А что получается? Голованов - на двухдневном семинаре в области, это, пожалуй, понятно, чем хуже дела и тем, обычно, больше всяких совещаний. Директор торга Роза Яковлевна отбыла в отпуск. Леонида Ивановича нет ни в , школе, ни дома - каникулы, просто элементарно ушел куда-то. И начинаю с того, что ни в каких планах не значилось - отправляюсь к Софье Маркеловне.

В детдоме узнал, что она долго и тяжело болела, надо навестить старушку, хотя обещал себе впредь ее не беспокоить.

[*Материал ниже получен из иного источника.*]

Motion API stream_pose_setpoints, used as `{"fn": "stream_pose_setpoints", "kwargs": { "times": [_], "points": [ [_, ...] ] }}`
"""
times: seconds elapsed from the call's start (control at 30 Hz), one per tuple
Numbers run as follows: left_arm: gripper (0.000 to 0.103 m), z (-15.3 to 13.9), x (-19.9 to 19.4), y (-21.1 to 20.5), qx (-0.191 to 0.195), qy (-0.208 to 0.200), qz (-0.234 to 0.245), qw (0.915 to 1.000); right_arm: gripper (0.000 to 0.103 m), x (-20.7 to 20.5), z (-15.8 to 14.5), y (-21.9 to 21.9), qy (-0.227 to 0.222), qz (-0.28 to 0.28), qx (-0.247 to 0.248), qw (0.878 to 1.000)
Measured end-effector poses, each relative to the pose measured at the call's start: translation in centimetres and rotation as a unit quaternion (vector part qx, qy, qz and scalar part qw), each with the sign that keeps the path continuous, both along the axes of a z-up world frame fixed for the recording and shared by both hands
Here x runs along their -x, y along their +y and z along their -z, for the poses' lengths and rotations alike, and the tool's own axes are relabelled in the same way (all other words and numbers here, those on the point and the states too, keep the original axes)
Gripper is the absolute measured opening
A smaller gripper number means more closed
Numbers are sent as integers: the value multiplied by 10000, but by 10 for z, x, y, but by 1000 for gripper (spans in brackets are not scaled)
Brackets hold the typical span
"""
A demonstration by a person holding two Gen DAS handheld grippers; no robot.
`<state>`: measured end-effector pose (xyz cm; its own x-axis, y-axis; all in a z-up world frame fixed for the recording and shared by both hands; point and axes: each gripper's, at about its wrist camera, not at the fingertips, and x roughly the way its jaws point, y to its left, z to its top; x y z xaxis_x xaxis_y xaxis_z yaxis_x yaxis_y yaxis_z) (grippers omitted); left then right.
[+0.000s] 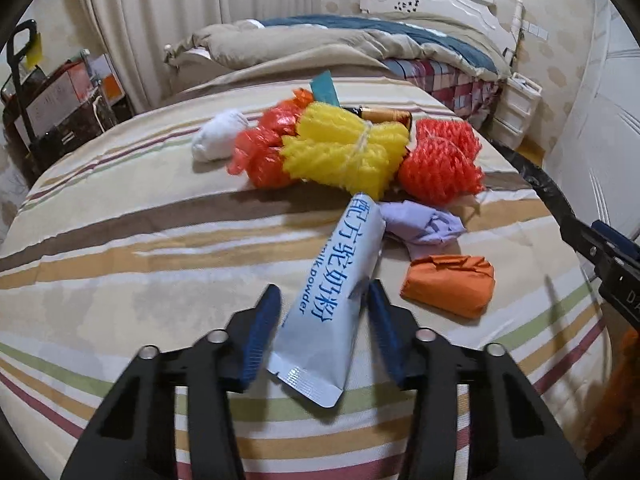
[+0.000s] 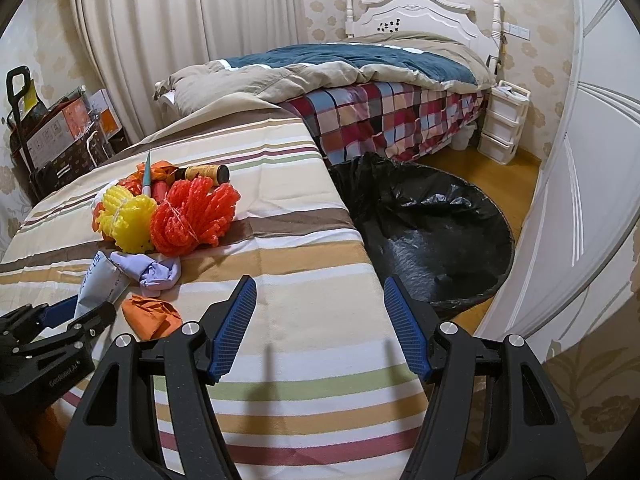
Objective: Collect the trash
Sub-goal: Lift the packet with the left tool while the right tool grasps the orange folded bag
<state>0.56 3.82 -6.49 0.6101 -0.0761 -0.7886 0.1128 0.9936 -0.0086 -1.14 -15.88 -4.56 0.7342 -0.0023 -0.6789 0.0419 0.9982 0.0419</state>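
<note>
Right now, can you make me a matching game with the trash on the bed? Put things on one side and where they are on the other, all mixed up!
Things:
1. milk powder sachet
2. yellow foam net
3. black trash bag
4. orange wad

Places:
A. on the floor beside the striped bed
B. between the left gripper's fingers
C. in the pile, between two red-orange bundles
D. lying on the sheet, right of the sachet

Pairs: 1-B, 2-C, 3-A, 4-D

Light: was soft, even indoor
Shadows: fell faint beneath gripper fingers; glare sat on black bag [image 2: 432, 216]
Edges: bent, vignetted dark
</note>
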Motion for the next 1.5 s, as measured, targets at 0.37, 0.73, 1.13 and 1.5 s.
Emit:
{"fn": "stream_pose_setpoints", "kwargs": {
  "times": [0.37, 0.73, 1.13, 1.5],
  "points": [
    [34, -12, 16, 20, -132, -276, -181, 9994, 65, 7, -3, 33, 21, -466, 148, 9988],
    [34, -22, 25, 71, -173, -541, -761, 9955, 65, 12, 4, 83, 202, -1127, 239, 9931],
    [34, -15, 26, 83, 6, -472, -815, 9956, 52, 4, 18, 107, 506, -1428, 359, 9878],
    [34, -14, 28, 85, 98, -484, -785, 9957, 31, 11, 22, 107, 608, -1628, 252, 9845]
  ]
}}
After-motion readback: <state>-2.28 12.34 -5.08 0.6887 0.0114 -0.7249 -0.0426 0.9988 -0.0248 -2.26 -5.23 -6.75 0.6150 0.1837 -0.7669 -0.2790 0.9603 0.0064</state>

Во дворе маркеловского особняка босоногая девчушка в синей короткой юбке и в сиреневой майке-безрукавке вешает на веревку тряпку, торопливо отворачивается - прячет обтянутые трикотажем трогательно обозначившиеся холмики. Дверь в боковушку Софьи Маркеловны широко открыта, на цементированном, с выбоинами крыльце стоят две пары вишневых, на низком каблуке туфель с поперечными ремешками.

Уже с порога чувствуется прохлада влажных полов, комната залита прозрачными золотистыми сумерками - от сдвинутых на окне и принявших на себя полуденное солнце штор. При моем появлении две такие же голенастые пигалки - как и третья, во дворе, - в таких же коротких синих юбках и в белых, заправленных под них кофточках, поспешно всовывают босые ноги в вишневые туфли, звонко прощаются:

- Мы пошли, теть Сонь.

- Завтра опять придем.

- Ленка тряпку повесила, теть Сонь!

- Спасибо, милые. Спасибо, мои хорошие. Приходите, - благодарит, напутствует их Софья Маркеловна и с видимым удовольствием всплескивает руками. - Ба! Вот уж не чаяла!

Она лежит, вернее - сидит на тахте, опершись спиной на целую гору белоснежных подушек, в легком халате с атласными отворотами, вся какая-то прибранная, благостная. Подчиняясь ее оживленным командам, придвигаю стул, усаживаюсь рядом: вблизи видно, как болезнь перевернула ее: полное одутловатое лицо осунулось, маленькие губы словно посыпаны пеплом, под глазами темнеют глубокие, как провалы, круги, и только сами глаза, ставшие вроде еще больше, все так же прелестны, полны ума и живости. Да еще все так же горделиво, старинным чеканным серебром светятся, переливаются пышные, аккуратно расчесанные волосы - массивный черепаховый гребень под рукой, на тумбочке; что ж, настоящая женщина - всегда женщина!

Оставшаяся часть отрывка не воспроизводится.